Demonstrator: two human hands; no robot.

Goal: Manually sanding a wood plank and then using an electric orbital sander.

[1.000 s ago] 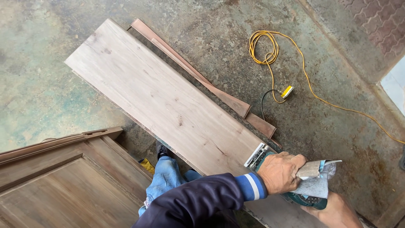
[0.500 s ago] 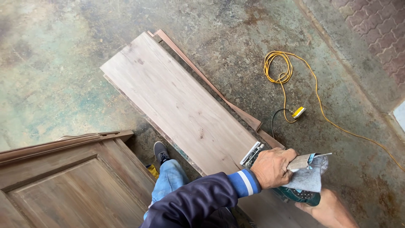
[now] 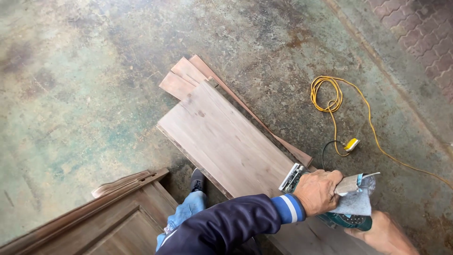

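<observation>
At far left a panelled wooden door (image 3: 101, 219) lies on the stained concrete floor (image 3: 71, 94), cut off by the frame edge. Next comes the long plank (image 3: 226, 141), resting on thinner wood strips (image 3: 186, 75). At its near end sits a green power sander (image 3: 337, 219), which the left hand (image 3: 317, 192) clenches from above, a grey dust bag (image 3: 354, 200) trailing beside it. It would serve best kept flat and moved evenly along the grain. The right hand (image 3: 387, 236) is mostly out of frame; its fingers cannot be made out. A yellow extension cord (image 3: 330, 101) coils further right.
</observation>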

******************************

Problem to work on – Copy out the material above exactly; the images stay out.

Response below –
Demonstrator: two human hands; no robot.

Goal: Manually sanding a wood plank and then using an electric orbital sander.

[1.000 s ago] 
[0.500 s ago] 
[now] 

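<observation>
At far left a panelled wooden door (image 3: 101, 219) lies on the stained concrete floor (image 3: 71, 94), cut off by the frame edge. Next comes the long plank (image 3: 226, 141), resting on thinner wood strips (image 3: 186, 75). At its near end sits a green power sander (image 3: 337, 219), which the left hand (image 3: 317, 192) clenches from above, a grey dust bag (image 3: 354, 200) trailing beside it. It would serve best kept flat and moved evenly along the grain. The right hand (image 3: 387, 236) is mostly out of frame; its fingers cannot be made out. A yellow extension cord (image 3: 330, 101) coils further right.
</observation>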

The exercise is done now.